En matière de surconsommation, M. Ménard en a d’ailleurs plus contre les « articles à usage unique » que contre le « plastique », un matériau durable et peu coûteux s’il est utilisé à bon escient. « Si des ustensiles en bambou importés de Chine se retrouvent à la poubelle, tu fais juste déplacer le problème. »

Ce qui est interdit, peu importe le type de plastique :

  • Les verres
  • Les tasses
  • Les ustensiles pour consommation sur place
  • Les pailles
  • Les bâtonnets

Ce qui est autorisé, sauf pour le plastique polystyrène (n6) ou « biodégradable » :

  • Les assiettes
  • Les contenants
  • Les couvercles
  • Les barquettes (le polystyrène peut être utilisé pour la viande et le poisson)
  • Les ustensiles pour commandes à emporter ou livraison, sur demande

La réglementation ne vise pas :

  • Les organismes à but non lucratif d’aide alimentaire
  • Les établissements qui offrent uniquement un service de livraison à domicile
  • Les aliments préemballés à l’extérieur de l’établissement
  • Les tasses, verres et contenants de carton enduits de plastique

Source : Ville de Montréal

« Une question de temps »

Selon Martin Vézina, vice-président aux affaires publiques et gouvernementales de l’Association Restauration Québec, la réponse à nos observations est « simple » : « On permet aux exploitants d’écouler leur stock actuel, dit-il. Il y en a qui en ont beaucoup. D’autres sont liés avec un franchiseur qui n’a pas encore établi d’alternative. »

C’est une question de temps avant « que la transition se fasse et que l’industrie se conforme », assure-t-il. Est-ce possible que des restaurateurs aient pris soin de commander une grande quantité de couverts en plastique avant l’entrée en vigueur du règlement montréalais ? « Je ne pourrais pas vous dire ; ça dépend de chaque exploitant. »

Du côté du Groupe MTY, franchiseur qui possède notamment Sushi Shop, Bubble Tea Shop, Cultures, Thaï Express et Jugo Juice, le président-directeur général Éric Lefebvre indique que la Ville de Montréal accepte les « produits de plastiques réutilisables » utilisés par ses restaurants. « Il faut donc être vigilant avant de juger les produits seulement en fonction de la matière qui les compose », écrit-il dans un courriel à La Presse.

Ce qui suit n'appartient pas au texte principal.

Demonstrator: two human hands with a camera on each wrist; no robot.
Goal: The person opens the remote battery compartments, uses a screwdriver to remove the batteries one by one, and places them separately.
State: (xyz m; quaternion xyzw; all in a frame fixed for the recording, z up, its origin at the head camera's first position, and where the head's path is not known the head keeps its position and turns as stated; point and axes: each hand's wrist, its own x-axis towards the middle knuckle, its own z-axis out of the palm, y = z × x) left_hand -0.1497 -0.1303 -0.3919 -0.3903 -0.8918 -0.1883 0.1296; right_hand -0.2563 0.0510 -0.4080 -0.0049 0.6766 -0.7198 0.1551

PHOTO DENIS GERMAIN, ARCHIVES COLLABORATION SPÉCIALE

Éric Lefebvre, PDG du Groupe MTY

Ces plastiques sont généralement constitués de polypropylène (no 5) et résistent à 100 cycles de lave-vaisselle, selon la définition du gouvernement du Canada, qui interdira la vente de certains articles de plastique à usage unique comme les ustensiles et les pailles à partir du 20 décembre prochain.

« Notre interprétation est que le règlement de la Ville est aligné avec le fédéral dans ce cas puisque la règle vise tout article qui est destiné à n’être utilisé qu’une seule fois ou pour une courte période de temps avant d’être jeté ou recyclé », plaide M. Lefebvre, qui recommande néanmoins à ses franchisés d’utiliser d’autres matières, « comme les ustensiles en bois ».

Est-ce que les inspecteurs de la Ville de Montréal font la même interprétation du règlement que MTY ? « La réglementation fédérale encadre les propriétés techniques de l’article, alors que la réglementation municipale encadre l’utilisation de l’article », explique la relationniste Camille Bégin.

En gros, il faut se demander si les ustensiles en plastique no 5 résistants au lave-vaisselle distribués par les restaurateurs atterrissent généralement dans une poubelle ou dans un bac de recyclage ou s’ils sont rapportés et réutilisés par les consommateurs.

La Presse a trouvé quelques pistes de réponse dans les cabarets qui reposaient sur les îlots de tri des restaurants et des aires de restauration.

Jusqu’à 4000 $

Les contrevenants au Règlement interdisant la distribution de certains articles à usage unique risquent une amende de 200 $ à 1000 $ pour une première infraction, et de 300 $ à 2000 $ pour une récidive. Les entreprises, elles, s’exposent à une pénalité de 400 $ à 2000 $ pour une faute initiale, puis de 500 $ à 4000 $ si elles ne se conforment pas.